◆ **WHAT IS BEING ASKED**: Every line in the data below that has the word "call" should be returned.

Records from a dataset
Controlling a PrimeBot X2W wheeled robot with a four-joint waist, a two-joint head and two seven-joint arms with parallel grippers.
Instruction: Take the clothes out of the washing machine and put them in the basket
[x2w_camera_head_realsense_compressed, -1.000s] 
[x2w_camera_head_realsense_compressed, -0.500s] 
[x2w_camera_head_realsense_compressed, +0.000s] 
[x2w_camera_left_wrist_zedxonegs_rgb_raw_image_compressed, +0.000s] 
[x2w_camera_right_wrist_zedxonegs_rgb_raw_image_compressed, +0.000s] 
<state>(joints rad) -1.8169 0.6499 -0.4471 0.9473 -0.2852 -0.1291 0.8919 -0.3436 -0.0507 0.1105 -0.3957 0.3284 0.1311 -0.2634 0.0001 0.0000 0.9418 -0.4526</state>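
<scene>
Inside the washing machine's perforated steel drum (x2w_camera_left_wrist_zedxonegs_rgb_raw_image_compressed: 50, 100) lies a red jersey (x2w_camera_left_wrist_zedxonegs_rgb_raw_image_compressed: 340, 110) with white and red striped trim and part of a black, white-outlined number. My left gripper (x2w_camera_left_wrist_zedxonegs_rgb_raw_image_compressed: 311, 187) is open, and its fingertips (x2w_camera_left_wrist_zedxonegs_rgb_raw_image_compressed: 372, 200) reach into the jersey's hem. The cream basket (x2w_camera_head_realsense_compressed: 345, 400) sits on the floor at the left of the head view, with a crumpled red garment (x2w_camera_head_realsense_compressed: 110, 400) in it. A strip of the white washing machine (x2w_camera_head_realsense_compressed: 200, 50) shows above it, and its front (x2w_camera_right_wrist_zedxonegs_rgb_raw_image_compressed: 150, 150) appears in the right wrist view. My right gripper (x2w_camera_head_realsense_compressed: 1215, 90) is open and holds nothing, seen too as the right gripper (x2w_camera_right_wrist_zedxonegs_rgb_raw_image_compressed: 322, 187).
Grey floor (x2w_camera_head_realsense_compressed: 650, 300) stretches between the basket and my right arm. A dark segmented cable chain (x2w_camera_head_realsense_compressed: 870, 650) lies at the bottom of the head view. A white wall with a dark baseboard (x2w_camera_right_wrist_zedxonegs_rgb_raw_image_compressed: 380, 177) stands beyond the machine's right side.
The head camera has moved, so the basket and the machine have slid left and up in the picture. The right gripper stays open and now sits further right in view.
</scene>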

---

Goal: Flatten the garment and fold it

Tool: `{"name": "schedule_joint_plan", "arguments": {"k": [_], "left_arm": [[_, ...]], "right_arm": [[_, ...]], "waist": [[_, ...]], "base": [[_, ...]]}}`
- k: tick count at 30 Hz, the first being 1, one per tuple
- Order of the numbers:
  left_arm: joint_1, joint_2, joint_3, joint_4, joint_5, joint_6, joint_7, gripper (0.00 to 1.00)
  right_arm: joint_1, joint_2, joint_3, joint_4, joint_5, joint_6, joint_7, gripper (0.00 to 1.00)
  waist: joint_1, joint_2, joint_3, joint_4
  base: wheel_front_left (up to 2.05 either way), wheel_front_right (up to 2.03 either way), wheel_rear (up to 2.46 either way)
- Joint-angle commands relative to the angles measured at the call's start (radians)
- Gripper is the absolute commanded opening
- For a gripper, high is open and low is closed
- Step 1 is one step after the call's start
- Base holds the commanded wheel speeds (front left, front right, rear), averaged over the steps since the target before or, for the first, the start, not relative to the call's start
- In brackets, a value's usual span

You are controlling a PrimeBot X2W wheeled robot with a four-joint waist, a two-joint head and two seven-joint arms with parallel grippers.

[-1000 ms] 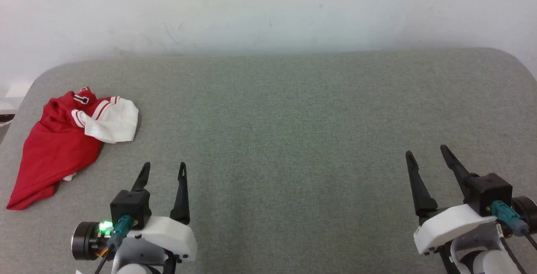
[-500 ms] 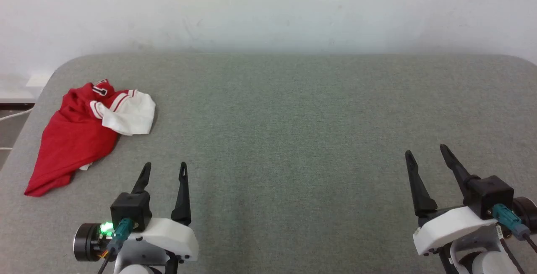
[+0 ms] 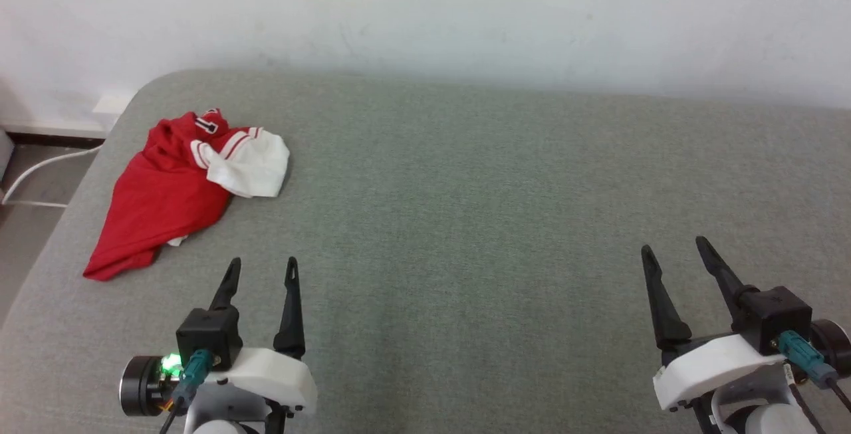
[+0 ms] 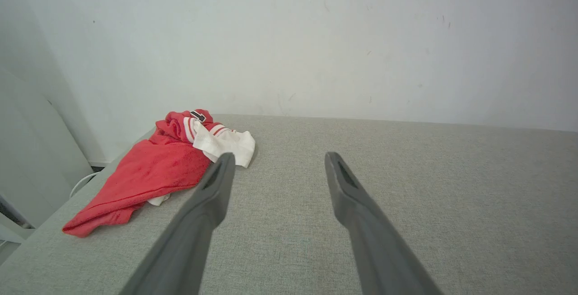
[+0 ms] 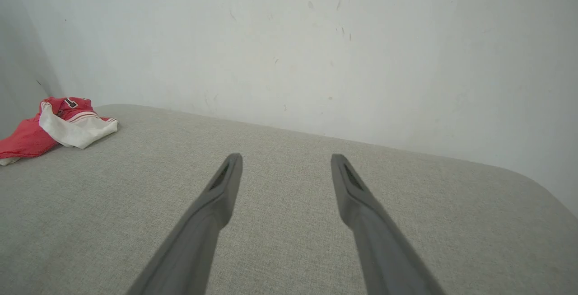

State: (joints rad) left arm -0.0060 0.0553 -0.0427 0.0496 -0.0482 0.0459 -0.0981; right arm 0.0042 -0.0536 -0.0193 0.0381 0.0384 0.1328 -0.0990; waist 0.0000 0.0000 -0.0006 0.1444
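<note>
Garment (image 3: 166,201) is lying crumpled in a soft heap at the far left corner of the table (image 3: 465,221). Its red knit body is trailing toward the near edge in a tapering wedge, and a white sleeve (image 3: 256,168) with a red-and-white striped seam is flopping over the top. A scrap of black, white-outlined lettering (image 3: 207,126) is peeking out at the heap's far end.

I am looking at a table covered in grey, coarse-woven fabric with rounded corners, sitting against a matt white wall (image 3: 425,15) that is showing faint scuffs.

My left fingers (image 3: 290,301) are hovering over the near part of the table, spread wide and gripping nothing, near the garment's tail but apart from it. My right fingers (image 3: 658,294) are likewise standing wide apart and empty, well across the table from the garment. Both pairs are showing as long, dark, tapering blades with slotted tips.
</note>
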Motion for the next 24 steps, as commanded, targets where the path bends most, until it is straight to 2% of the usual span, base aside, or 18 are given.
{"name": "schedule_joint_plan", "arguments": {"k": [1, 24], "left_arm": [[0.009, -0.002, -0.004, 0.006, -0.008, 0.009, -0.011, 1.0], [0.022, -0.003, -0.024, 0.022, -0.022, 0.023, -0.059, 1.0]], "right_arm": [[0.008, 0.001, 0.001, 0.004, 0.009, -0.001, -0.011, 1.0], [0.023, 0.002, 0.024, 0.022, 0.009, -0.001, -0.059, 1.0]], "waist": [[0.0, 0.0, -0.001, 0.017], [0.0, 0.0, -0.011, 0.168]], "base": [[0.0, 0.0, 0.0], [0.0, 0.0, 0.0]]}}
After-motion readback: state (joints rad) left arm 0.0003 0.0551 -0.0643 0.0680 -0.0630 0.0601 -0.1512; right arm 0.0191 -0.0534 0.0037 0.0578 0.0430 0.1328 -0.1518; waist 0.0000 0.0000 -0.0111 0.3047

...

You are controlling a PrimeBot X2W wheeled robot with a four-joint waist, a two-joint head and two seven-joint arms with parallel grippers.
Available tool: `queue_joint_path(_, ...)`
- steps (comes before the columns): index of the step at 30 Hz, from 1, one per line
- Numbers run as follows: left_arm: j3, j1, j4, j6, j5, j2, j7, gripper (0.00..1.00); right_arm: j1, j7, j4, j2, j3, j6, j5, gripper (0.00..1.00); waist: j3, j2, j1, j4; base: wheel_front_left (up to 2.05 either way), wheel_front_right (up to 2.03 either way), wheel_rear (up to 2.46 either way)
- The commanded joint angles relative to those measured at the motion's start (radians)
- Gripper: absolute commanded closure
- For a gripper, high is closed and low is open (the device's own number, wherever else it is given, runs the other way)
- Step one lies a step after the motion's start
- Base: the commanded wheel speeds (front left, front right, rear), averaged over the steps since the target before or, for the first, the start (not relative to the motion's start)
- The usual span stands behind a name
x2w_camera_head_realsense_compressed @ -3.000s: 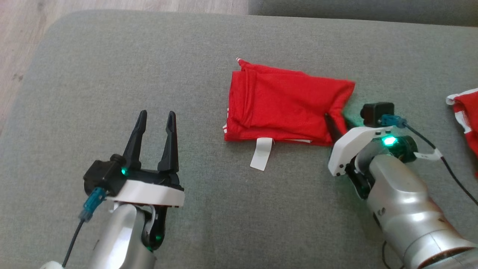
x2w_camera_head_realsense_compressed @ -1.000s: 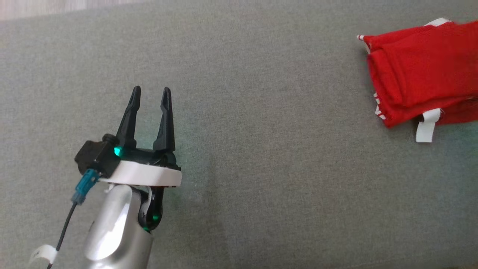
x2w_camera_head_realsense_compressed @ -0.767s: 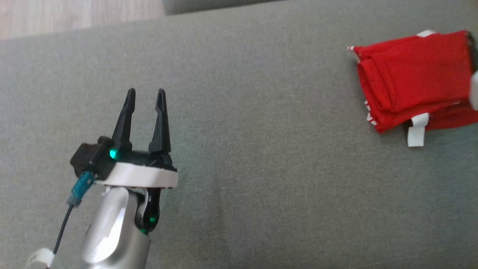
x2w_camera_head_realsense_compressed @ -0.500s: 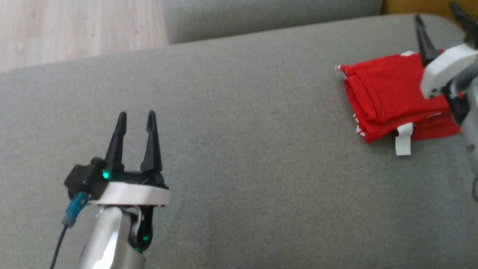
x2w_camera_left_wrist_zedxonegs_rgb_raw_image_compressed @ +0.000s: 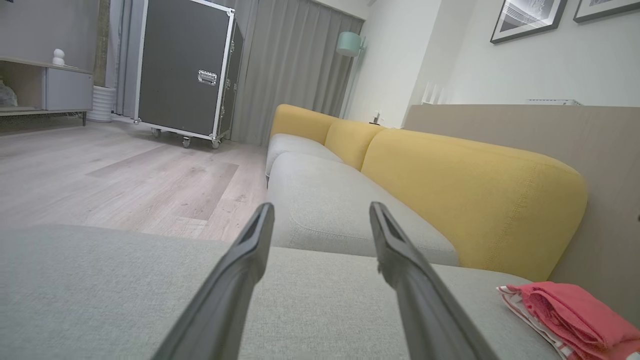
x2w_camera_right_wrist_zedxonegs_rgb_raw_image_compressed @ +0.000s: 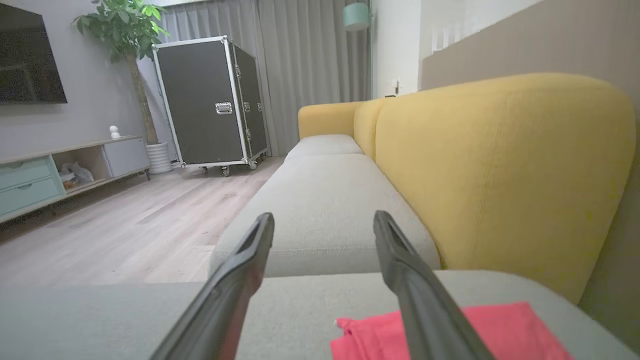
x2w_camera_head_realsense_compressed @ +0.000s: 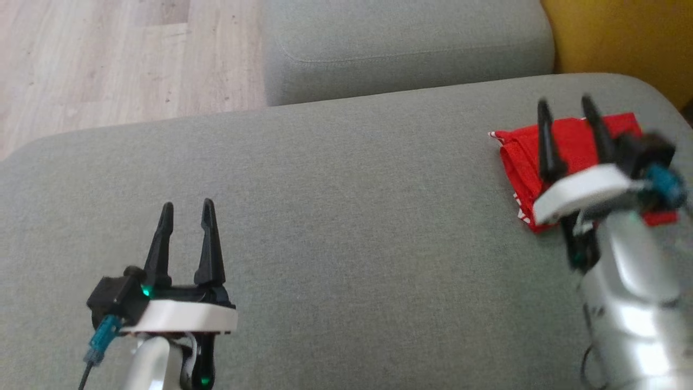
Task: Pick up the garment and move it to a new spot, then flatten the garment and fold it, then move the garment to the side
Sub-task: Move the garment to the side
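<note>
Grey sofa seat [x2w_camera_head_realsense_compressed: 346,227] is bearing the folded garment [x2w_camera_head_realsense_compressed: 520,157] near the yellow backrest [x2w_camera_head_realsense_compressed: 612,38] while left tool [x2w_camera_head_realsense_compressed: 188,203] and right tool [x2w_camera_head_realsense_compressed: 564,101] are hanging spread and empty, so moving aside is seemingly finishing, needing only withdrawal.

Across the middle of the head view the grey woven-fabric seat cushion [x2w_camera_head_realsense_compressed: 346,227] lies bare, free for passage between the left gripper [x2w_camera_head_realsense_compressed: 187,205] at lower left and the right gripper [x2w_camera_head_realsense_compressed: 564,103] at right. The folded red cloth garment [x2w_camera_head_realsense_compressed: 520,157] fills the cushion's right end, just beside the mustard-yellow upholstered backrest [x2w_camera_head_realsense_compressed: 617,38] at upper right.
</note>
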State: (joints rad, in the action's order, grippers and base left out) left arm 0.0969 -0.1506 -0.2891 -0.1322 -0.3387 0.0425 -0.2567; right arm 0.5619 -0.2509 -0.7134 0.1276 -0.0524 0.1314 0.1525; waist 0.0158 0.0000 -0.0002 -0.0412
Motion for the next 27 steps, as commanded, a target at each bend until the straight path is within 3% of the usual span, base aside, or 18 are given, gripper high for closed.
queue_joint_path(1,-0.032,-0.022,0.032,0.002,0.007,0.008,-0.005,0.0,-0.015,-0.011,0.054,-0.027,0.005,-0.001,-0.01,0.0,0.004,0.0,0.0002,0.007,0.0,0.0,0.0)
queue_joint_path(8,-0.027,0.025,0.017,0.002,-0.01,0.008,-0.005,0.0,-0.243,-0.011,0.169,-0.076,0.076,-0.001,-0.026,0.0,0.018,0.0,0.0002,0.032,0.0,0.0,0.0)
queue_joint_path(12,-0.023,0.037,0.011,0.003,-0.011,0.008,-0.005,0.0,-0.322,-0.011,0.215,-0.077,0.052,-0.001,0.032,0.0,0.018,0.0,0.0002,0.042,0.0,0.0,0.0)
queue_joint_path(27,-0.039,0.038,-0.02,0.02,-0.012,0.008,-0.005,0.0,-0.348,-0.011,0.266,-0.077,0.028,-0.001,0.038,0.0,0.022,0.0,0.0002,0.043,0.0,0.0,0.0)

◆ **TASK RESPONSE**:
- Joint-angle commands relative to the angles measured at the call's start (radians)
- Step 1 is one step after the call's start
- Base holds the commanded wheel speeds (front left, front right, rear), averaged over the steps since the target before or, for the first, the start, not relative to the call's start

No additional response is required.